Смекни!
smekni.com

Красное колесо Солженицын А И Октябрь шестнадцатого (стр. 148 из 233)

А гостёк городской до своего добирается:

— Ну хорошо, допустим, формы будут найдены. А какими путями вы предполагали бы это достичь?

Плужников, всё руки в боки:

— Путями? Да бомбы под губернаторов подкладывать не будем. Нет. Путями? Кому это открыто вперёд, тот выше людей. А как-то оно, смотришь, и само повернётся, только тогда момент не упускать.

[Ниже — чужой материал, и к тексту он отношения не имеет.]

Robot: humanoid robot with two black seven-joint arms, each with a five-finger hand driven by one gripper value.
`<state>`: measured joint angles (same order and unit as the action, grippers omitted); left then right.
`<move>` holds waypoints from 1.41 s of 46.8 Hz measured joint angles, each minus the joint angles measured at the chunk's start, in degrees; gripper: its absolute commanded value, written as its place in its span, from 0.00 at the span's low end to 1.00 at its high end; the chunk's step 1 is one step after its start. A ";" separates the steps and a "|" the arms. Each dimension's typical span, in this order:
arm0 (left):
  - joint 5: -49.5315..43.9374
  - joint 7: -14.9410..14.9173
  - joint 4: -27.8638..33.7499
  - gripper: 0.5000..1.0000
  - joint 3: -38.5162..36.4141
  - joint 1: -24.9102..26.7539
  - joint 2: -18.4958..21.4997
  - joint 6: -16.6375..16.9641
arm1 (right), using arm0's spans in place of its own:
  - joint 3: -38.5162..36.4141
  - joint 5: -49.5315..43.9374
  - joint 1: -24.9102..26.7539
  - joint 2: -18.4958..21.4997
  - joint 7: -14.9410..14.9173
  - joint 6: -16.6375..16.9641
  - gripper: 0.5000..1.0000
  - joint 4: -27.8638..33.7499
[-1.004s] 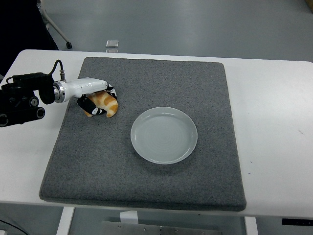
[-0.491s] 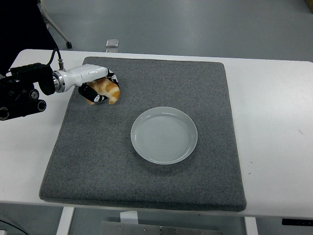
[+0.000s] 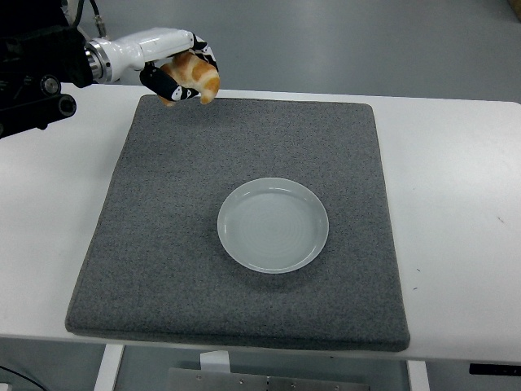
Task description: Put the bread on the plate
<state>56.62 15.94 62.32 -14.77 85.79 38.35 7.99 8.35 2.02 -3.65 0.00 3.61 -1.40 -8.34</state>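
A grey mat [image 3: 244,269] covers the white worktop [image 3: 456,204], an empty plate [image 3: 273,225] at its centre. Above the mat's far-left corner, the left hand [image 3: 181,73] grips the bread [image 3: 198,74], fingers wrapped round it. Best carried level over the plate, then lowered before letting go.

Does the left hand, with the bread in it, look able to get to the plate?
Probably yes: the left hand holds the bread up, and only bare grey mat lies between it and the empty plate.
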 measured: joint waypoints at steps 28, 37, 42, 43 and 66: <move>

А Агаша тем временем уже и самовар принесла, и плюшки сдобные и хворосты, и разливала по стаканам наваристый тёмный чай.

А Зяблицкий всё веселел:

— На таких надеждах нельзя строить реальных расчётов. Путей реальных — вы не имеете, Григорий Наумыч. И я рад, что это — не бомбы. И обернитесь вы к первому пути — живой кооперативной деятельности, в самом расширительном смысле!

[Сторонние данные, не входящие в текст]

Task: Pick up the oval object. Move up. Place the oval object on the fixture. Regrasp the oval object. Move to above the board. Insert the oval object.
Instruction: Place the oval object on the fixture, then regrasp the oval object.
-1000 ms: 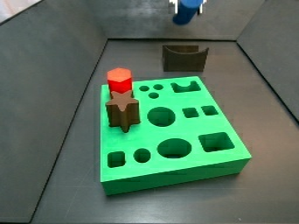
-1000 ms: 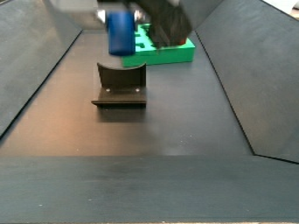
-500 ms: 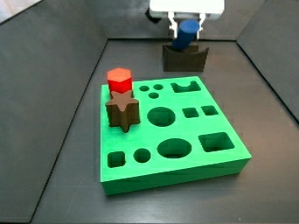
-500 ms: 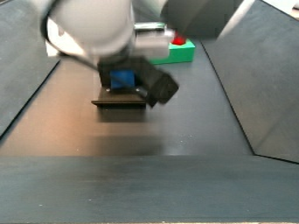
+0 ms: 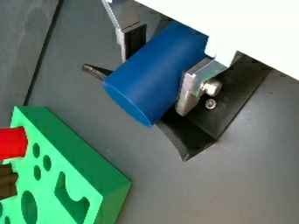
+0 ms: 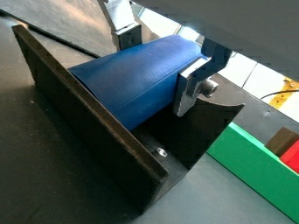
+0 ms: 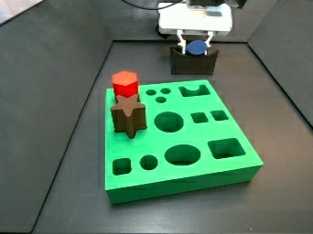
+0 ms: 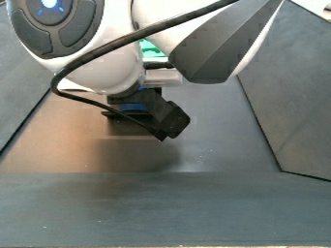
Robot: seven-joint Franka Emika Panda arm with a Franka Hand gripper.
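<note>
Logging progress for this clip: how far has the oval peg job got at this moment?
Done: the oval object is picked up and brought down to the fixture. In hand: the gripper sits at the fixture's notch, its fingers clamping the peg, which lies on its side; release is not yet visible. Left: regrasp, move above the board, insert. The board's holes show no blue peg.

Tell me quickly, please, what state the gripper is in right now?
Gripper: shut on the oval object, holding it down at the fixture.
</note>
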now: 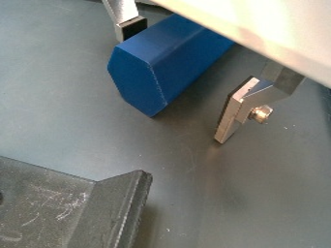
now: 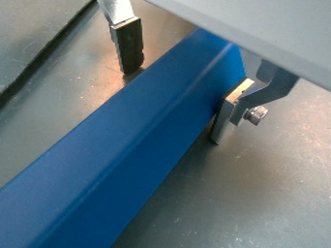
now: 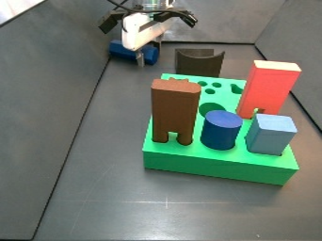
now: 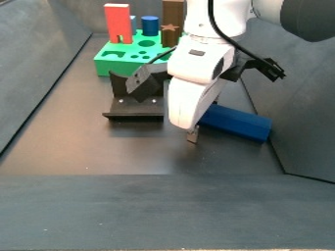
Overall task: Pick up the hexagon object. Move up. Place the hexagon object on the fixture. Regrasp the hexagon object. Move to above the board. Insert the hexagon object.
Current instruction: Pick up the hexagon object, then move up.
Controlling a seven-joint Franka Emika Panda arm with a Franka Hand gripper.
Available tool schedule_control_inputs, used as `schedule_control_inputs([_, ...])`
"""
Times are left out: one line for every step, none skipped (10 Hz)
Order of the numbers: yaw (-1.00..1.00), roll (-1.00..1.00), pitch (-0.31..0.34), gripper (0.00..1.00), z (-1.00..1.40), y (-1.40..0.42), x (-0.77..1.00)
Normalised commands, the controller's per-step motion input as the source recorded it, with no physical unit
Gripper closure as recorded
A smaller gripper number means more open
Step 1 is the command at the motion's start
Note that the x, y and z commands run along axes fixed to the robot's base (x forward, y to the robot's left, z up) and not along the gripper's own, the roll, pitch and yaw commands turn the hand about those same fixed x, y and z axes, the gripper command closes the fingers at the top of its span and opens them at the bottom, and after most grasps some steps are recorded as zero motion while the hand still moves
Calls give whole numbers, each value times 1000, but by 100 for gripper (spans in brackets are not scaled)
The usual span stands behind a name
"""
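The hexagon object [image 1: 162, 66], a long dark blue bar, lies flat on the dark floor; it also shows in a wrist view [image 2: 130, 155] and in both side views [image 3: 124, 53] [image 4: 238, 123]. My gripper [image 1: 175, 85] is low over it and open, one finger [image 1: 126, 24] on each side of the bar. In a wrist view [image 2: 173, 103] one finger [image 2: 229, 114] is at the bar's side and the other stands apart from it. The fixture [image 3: 198, 61] [image 4: 136, 100] stands between the bar and the green board [image 3: 189, 160] [image 4: 120, 61].
On the board stand a reddish-brown arch-legged block [image 3: 174, 111], a short blue cylinder [image 3: 221, 129], a light blue cube [image 3: 270, 134] and a red block [image 3: 266, 88]. The fixture's base plate [image 1: 65, 208] lies close to the gripper. Dark walls bound the floor.
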Motion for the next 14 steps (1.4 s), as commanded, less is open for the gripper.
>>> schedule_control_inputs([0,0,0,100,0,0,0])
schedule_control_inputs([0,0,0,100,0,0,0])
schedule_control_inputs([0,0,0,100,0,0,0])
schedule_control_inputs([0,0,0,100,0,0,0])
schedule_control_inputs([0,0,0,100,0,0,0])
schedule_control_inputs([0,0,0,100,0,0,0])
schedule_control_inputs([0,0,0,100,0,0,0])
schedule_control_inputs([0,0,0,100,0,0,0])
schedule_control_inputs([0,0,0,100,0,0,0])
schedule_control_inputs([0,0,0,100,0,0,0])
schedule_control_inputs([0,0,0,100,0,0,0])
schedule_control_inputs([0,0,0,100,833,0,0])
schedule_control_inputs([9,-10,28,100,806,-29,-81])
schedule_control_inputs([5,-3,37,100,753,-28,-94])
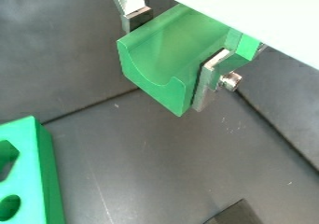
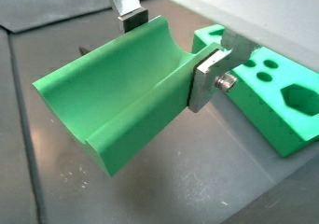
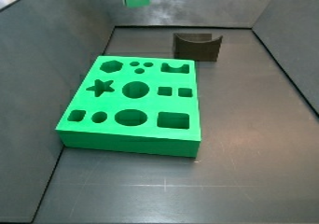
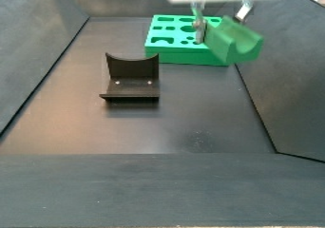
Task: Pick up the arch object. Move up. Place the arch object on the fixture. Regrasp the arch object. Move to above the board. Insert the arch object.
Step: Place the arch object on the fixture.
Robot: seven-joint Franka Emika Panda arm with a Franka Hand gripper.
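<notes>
High over the floor | gripper (image 1: 174, 64) fingers clamp arch (image 1: 169, 60) on its flat sides | arch likely light, stiff, slick (curved notch unsuitable for gripping) | fixture (image 4: 129, 78) bare

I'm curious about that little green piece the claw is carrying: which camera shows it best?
A wrist view: the arch object fills the frame, curved notch plain, clamped by the gripper. The other wrist view shows it smaller, a side view shows it raised by the board, and another side view shows only a sliver at the frame edge.
</notes>
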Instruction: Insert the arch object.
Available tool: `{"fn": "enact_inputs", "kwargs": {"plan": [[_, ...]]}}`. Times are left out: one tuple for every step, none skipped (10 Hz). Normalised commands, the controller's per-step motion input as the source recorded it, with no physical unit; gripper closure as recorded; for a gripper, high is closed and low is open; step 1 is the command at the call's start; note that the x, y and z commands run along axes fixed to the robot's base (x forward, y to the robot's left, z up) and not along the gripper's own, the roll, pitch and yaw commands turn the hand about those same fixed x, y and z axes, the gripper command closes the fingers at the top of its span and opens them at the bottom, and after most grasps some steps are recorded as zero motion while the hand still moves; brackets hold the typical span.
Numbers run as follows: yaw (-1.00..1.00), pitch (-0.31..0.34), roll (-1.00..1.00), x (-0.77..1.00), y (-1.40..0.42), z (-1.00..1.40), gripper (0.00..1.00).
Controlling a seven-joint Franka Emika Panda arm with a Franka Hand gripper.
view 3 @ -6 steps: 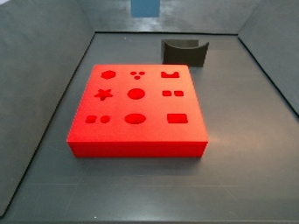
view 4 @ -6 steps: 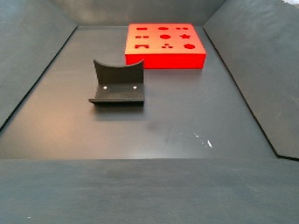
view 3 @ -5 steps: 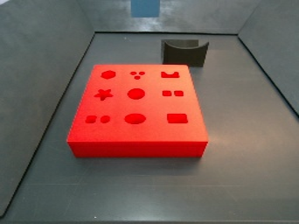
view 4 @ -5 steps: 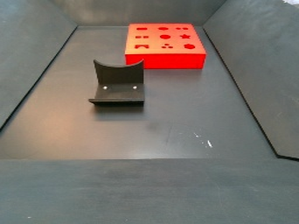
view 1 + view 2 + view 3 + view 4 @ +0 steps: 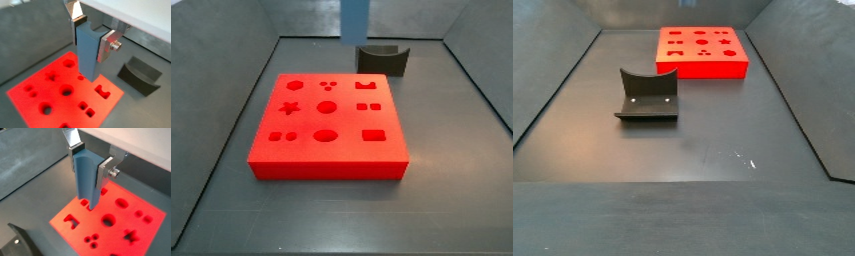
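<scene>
The tool (image 5: 89,55) hangs over the red board (image 5: 40,85), closed on a blue-grey bar (image 5: 85,178); the arch object appears nowhere, the arch hole (image 5: 368,87) is empty, so insertion remains

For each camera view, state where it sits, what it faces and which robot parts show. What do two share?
Wrist view: above the flat red board, facing down; gripper clamping blue-grey upright bar shows.
Wrist view: same, bar's opposite face.
Side view: past board, facing dark L-shaped fixture; bar shows.
Side view: behind fixture, facing board; no robot.
Side views share board, fixture.
</scene>
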Motion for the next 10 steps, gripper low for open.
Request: {"fn": "enact_inputs", "kwargs": {"plan": [[-0.03, 0.000, 0.00, 0.50, 0.64, -0.75, 1.00], [0.00, 0.000, -0.06, 0.49, 0.58, -0.63, 1.00], [0.03, 0.000, -0.17, 0.40, 0.53, -0.56, 1.00], [0.01, -0.014, -0.32, 0.27, 0.48, -0.47, 1.00], [0.03, -0.019, -0.27, 0.12, 0.23, -0.27, 1.00], [0.05, -0.001, -0.11, 0.07, 0.00, -0.20, 1.00], [0.03, -0.006, -0.11, 0.07, -0.09, -0.31, 1.00], [0.00, 0.000, -0.09, 0.10, -0.11, -0.27, 1.00], [0.00, 0.000, -0.07, 0.10, -0.12, -0.31, 1.00], [0.01, 0.000, -0.07, 0.13, -0.10, -0.31, 1.00]]}}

Кстати было чайку попить, рыбку да убоинку залить, и сахар стоял на столе, колотый крепкий рафинад, и печево всякое. Но постучали с крыльца.

Сходила Агаша, воротилась и вполголоса:

— Панюшкин, писарь. К тебе.

Замялся Плужников. Выйти?

— Ну что ж, зови.

Вошёл Семён Панюшкин — без верхнего, в плисовом коротком пиджачке, чистый, подобранный, как всегда. До волостного писаря своими стараньями, ничьими, за много лет поднялся: летом — скотину пас, зимой учился. За разумливость — возвышен.

А ростом и телом — с Зяблицкого. Волосы — примажены, приглажены, скромен, начальника из себя не дмит. Поклонился. С праздничком. Его — к столу. Замялся. Видать, хотел с Григорием Наумовичем наособицу.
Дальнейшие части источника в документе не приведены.